--- YOUR ASSIGNMENT ---
After dropping the pictures, give again exactly the lines of the data from its first line through the line with "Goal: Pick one", which is included as well.

══ RECORDS SUPPLIED

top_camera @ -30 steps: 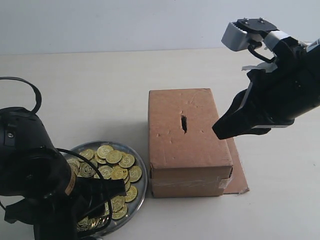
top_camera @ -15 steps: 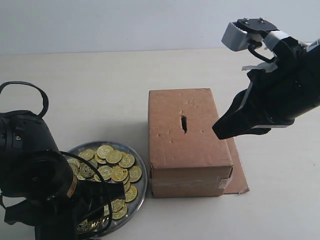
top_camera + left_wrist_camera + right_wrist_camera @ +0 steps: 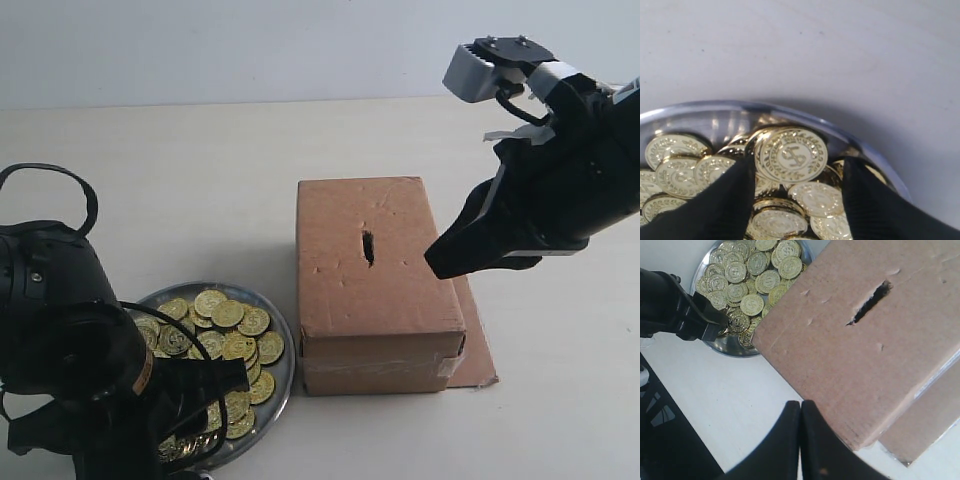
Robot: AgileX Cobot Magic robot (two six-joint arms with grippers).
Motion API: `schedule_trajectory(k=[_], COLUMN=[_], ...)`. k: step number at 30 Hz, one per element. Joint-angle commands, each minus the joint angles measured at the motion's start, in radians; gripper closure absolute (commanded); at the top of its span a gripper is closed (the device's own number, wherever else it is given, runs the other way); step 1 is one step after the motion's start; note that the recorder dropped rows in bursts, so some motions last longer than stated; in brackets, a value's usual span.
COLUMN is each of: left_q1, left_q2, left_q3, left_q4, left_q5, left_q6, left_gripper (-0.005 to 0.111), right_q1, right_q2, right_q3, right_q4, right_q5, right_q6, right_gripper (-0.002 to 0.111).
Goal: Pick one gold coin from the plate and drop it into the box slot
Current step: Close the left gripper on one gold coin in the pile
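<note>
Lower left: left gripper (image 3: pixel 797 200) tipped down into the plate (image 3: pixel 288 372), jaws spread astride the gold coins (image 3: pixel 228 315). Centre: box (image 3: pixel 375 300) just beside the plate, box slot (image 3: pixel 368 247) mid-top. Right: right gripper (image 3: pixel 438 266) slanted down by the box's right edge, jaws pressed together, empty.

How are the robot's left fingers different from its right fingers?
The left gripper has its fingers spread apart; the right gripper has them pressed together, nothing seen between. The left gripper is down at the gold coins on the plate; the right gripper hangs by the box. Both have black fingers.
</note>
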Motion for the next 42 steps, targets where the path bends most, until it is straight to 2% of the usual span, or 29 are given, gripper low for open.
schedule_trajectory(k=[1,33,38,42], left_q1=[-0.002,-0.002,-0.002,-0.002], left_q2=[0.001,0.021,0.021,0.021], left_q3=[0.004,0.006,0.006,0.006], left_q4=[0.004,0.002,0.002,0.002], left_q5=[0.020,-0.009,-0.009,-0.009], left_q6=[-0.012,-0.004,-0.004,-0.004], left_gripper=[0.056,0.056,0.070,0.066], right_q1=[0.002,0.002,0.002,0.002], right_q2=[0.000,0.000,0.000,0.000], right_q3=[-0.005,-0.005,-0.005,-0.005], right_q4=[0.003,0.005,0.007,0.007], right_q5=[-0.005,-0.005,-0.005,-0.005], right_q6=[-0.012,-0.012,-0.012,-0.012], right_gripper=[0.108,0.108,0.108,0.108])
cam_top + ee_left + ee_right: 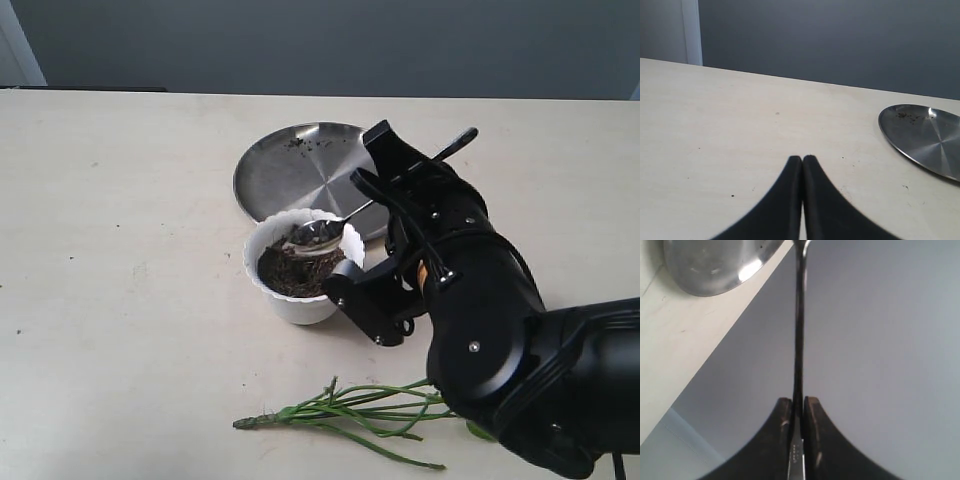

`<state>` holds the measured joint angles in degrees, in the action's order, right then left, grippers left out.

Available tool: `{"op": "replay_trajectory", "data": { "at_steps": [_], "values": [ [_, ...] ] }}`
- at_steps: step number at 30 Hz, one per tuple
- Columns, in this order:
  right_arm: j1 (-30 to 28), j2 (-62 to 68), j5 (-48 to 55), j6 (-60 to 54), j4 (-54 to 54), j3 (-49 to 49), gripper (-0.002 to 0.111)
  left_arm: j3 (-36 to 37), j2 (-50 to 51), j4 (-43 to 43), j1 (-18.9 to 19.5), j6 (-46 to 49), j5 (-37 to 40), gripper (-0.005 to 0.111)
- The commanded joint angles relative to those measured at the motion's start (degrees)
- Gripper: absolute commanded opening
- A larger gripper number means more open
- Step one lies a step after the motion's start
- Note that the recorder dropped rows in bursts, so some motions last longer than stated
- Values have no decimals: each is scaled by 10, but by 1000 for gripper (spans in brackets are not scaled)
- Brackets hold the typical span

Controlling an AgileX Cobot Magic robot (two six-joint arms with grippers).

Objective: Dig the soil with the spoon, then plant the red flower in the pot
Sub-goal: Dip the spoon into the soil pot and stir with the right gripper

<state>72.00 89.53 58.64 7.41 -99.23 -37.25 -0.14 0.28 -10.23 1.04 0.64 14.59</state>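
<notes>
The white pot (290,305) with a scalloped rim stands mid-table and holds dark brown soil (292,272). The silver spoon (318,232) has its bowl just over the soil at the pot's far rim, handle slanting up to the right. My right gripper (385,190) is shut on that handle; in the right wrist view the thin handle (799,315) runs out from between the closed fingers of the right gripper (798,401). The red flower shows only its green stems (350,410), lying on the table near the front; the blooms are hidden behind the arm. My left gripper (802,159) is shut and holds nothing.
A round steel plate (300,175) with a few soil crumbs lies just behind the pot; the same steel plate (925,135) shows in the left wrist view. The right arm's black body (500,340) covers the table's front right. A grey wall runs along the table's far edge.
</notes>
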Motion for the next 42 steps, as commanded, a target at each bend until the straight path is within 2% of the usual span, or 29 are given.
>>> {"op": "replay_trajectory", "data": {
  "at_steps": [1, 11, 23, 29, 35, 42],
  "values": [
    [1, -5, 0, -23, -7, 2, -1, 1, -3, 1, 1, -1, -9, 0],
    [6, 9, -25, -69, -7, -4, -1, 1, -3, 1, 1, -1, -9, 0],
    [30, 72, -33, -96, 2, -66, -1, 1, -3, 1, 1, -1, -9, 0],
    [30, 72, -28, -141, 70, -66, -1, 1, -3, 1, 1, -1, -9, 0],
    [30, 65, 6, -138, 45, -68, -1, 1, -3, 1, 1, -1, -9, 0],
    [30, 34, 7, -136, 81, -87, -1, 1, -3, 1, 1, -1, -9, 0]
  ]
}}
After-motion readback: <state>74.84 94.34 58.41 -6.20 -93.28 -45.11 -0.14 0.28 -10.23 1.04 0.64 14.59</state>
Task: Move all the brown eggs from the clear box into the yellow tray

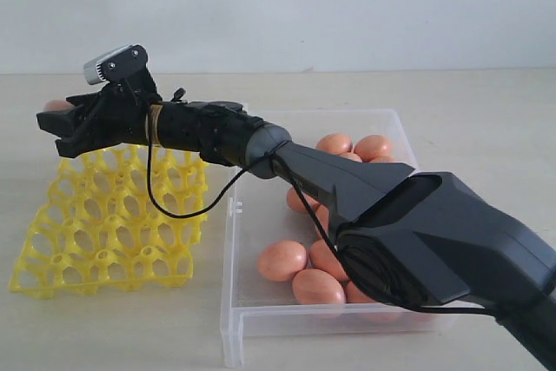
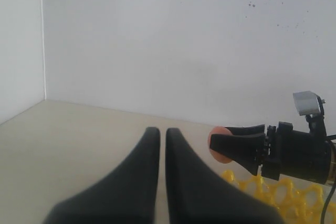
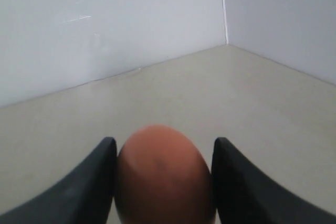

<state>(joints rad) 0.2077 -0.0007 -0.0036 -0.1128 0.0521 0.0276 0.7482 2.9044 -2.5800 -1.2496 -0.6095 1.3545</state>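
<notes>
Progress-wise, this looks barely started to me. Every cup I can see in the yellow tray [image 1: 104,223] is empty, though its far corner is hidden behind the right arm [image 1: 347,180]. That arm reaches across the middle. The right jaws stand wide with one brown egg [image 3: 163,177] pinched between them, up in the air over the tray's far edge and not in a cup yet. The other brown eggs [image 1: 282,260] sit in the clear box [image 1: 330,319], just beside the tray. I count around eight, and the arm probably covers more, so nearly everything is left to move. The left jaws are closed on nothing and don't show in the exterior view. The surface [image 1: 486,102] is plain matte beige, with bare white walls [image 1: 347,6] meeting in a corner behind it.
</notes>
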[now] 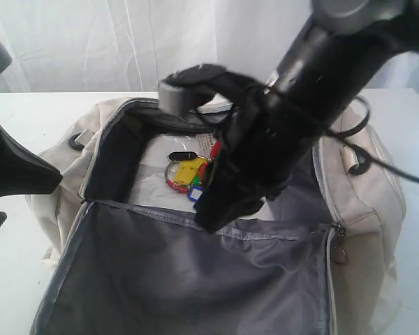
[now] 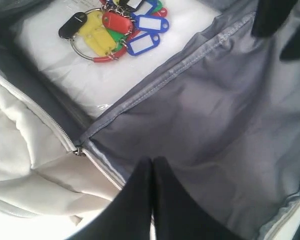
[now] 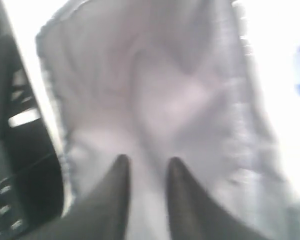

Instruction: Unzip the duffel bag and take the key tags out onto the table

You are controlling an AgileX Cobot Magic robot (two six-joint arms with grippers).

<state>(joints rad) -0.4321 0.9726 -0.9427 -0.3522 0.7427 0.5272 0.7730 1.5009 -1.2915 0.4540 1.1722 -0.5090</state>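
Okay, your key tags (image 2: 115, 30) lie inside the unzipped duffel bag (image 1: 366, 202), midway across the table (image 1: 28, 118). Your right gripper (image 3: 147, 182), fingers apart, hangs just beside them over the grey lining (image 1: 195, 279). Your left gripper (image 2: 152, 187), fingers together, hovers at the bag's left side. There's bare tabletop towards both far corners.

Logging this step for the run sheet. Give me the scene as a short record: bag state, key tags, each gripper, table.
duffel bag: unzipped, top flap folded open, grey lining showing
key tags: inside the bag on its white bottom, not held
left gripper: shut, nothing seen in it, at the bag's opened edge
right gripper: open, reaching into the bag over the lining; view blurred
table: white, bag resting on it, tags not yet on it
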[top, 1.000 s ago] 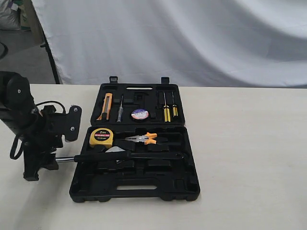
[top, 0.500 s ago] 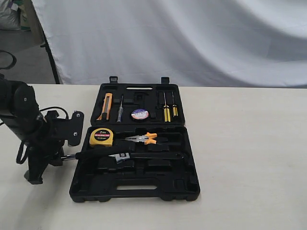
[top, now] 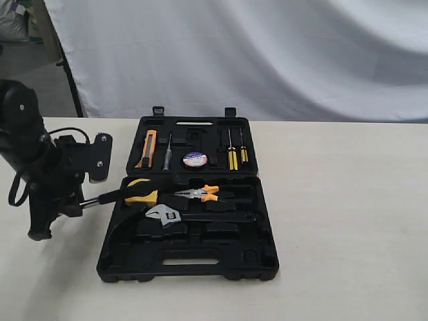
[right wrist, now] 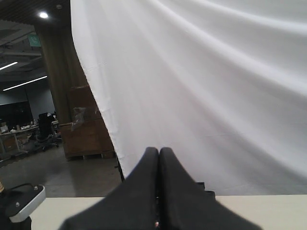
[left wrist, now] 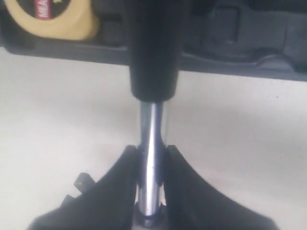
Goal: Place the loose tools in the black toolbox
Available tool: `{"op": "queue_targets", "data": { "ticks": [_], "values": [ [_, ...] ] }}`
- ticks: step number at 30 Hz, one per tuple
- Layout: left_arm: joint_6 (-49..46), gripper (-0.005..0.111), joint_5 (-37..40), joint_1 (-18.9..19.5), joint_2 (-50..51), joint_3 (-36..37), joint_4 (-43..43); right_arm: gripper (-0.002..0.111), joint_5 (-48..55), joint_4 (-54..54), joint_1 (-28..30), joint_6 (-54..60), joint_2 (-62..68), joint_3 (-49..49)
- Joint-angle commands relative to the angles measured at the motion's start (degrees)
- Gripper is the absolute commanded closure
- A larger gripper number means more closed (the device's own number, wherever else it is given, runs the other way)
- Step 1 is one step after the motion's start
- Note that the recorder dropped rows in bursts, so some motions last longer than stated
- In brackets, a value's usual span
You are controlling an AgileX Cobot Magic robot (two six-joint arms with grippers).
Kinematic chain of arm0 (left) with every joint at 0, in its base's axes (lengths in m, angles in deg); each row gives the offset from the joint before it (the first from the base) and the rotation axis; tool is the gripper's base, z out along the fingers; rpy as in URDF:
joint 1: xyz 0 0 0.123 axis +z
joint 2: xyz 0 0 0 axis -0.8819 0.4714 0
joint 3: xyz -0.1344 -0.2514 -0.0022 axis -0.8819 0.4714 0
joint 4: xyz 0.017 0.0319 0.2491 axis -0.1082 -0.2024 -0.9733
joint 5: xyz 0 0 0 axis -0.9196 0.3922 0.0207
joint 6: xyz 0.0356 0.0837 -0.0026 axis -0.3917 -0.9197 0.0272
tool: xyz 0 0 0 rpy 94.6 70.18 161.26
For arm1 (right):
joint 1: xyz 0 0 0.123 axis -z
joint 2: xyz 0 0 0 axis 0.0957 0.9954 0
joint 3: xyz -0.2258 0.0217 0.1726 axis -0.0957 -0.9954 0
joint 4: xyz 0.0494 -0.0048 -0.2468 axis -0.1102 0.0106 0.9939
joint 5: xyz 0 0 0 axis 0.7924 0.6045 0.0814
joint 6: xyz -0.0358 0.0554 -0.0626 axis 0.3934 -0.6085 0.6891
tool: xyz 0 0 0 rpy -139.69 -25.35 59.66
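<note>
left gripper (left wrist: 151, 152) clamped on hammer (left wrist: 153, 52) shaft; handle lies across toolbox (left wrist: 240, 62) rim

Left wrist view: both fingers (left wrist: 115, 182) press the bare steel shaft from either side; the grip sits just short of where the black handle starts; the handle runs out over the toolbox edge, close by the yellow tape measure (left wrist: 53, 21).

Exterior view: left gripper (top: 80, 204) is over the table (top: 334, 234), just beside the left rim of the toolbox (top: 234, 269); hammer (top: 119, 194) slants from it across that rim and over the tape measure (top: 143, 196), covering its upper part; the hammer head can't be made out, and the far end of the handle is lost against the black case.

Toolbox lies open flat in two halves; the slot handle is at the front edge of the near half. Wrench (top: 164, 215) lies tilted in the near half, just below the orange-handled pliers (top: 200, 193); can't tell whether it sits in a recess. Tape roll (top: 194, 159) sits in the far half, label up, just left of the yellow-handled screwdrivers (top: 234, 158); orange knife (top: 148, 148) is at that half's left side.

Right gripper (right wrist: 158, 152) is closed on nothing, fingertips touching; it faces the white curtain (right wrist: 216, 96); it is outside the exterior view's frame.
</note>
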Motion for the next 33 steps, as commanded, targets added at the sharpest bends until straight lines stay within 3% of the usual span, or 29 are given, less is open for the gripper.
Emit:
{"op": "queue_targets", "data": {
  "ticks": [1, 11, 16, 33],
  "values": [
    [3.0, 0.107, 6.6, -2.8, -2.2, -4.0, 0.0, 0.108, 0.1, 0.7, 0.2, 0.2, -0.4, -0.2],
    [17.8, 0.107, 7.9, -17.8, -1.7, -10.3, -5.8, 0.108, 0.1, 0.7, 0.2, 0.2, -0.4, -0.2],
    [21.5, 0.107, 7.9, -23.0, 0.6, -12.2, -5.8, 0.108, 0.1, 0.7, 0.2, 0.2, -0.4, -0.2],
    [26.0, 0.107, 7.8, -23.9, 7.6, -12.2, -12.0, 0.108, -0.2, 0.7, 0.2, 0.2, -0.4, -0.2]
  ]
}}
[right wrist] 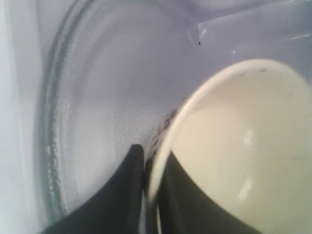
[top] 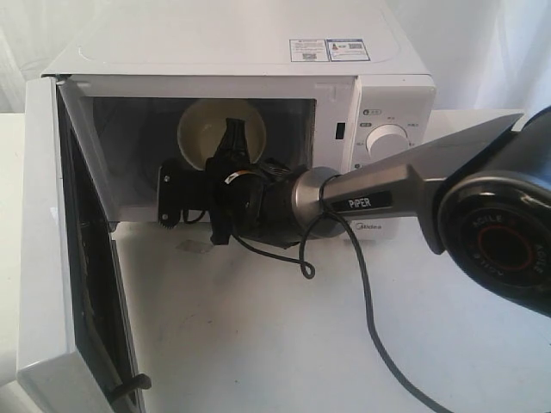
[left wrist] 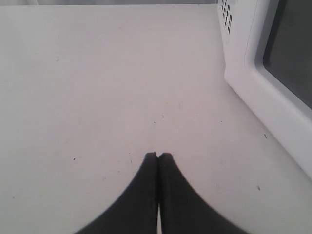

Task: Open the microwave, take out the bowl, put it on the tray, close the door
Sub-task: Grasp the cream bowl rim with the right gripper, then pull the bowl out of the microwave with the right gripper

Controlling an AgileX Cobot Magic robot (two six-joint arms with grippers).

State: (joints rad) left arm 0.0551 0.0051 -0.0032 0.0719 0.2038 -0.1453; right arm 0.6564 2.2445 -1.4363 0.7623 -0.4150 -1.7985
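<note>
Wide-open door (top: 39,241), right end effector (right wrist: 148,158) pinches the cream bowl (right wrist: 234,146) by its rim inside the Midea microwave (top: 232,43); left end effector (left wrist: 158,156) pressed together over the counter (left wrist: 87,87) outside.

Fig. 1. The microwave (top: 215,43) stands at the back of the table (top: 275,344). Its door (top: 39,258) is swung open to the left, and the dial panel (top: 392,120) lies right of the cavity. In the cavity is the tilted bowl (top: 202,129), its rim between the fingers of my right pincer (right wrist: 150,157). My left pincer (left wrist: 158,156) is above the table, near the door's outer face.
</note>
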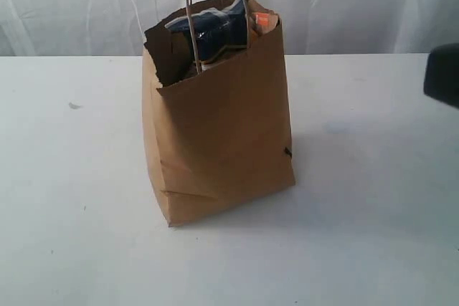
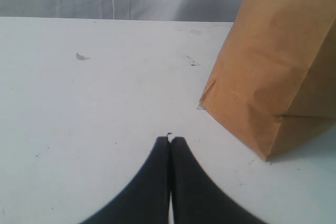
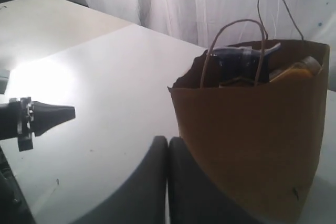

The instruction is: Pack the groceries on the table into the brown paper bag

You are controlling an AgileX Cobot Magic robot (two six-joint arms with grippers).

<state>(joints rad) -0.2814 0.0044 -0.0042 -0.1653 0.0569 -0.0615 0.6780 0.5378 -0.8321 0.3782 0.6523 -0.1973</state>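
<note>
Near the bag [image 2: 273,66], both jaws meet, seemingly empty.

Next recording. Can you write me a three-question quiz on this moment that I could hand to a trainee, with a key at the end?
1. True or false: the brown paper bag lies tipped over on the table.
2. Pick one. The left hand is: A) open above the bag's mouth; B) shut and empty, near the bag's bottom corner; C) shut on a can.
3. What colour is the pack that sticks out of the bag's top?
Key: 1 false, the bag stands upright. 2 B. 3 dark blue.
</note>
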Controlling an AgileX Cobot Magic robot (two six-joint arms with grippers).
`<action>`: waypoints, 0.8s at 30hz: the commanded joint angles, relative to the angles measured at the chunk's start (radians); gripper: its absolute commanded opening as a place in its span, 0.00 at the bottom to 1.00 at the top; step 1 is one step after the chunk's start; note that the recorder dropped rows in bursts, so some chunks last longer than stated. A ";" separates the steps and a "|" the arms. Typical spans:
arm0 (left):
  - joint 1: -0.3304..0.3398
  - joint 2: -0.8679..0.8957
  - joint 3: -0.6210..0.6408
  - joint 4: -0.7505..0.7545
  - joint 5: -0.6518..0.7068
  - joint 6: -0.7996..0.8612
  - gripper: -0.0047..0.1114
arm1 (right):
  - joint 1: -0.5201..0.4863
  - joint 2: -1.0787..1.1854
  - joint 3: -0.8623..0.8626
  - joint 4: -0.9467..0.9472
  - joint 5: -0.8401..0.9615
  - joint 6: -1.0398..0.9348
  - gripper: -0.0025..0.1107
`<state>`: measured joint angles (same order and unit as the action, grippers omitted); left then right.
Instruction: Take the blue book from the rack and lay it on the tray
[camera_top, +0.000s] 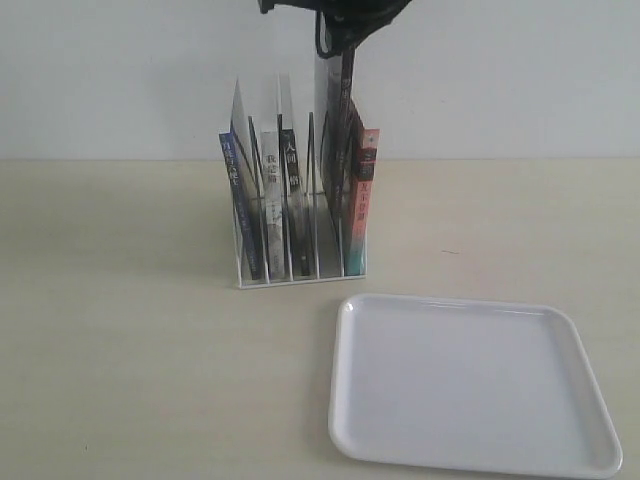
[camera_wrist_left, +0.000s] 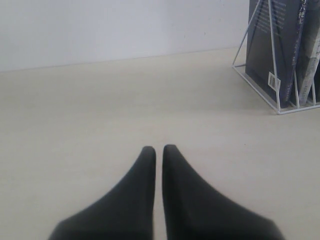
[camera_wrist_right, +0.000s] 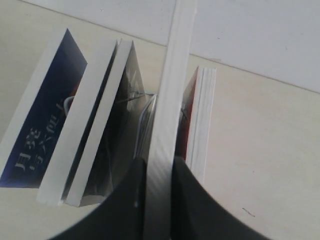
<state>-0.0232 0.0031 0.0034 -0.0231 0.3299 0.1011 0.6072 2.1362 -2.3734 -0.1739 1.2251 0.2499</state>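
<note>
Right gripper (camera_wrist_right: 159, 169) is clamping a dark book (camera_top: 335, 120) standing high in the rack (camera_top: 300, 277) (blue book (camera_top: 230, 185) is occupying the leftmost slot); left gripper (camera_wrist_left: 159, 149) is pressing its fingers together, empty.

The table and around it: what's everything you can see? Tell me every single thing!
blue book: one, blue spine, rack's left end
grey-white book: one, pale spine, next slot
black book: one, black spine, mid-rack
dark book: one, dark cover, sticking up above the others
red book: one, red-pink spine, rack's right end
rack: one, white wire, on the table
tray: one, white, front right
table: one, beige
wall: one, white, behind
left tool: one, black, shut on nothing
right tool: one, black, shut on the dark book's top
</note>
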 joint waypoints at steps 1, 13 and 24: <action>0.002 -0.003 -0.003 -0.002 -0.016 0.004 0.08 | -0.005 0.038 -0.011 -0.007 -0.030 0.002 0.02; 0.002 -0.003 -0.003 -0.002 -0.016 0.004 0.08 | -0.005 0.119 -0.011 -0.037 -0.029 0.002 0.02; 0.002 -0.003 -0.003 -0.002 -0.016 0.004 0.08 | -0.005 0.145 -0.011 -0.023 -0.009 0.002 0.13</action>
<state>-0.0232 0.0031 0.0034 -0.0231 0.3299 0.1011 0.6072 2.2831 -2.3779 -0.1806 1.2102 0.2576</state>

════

--- WRITTEN RESPONSE ---
top_camera @ -30 steps: 
top_camera @ -15 steps: 
top_camera + left_wrist_camera + right_wrist_camera @ +0 steps: 
Robot: AgileX Cobot Magic robot (two six-joint arms with grippers).
Motion API: `schedule_trajectory(k=[_], COLUMN=[_], ...)`. k: step number at 30 Hz, one per element. Joint-angle commands, each minus the joint angles measured at the motion's start, in radians; gripper closure absolute (commanded); at the top of its span a gripper is closed (the device's own number, wherever else it is given, runs the other way); step 1 is one step after the motion's start; note that the recorder dropped rows in bursts, so some motions last longer than stated; in brackets, a value's usual span.
COLUMN is each of: left_q1, left_q2, left_q3, left_q4, left_q5, left_q6, left_gripper (-0.005 to 0.111), right_q1, right_q2, right_q3, right_q4, right_q5, right_q6, right_gripper (-0.002 to 0.111).
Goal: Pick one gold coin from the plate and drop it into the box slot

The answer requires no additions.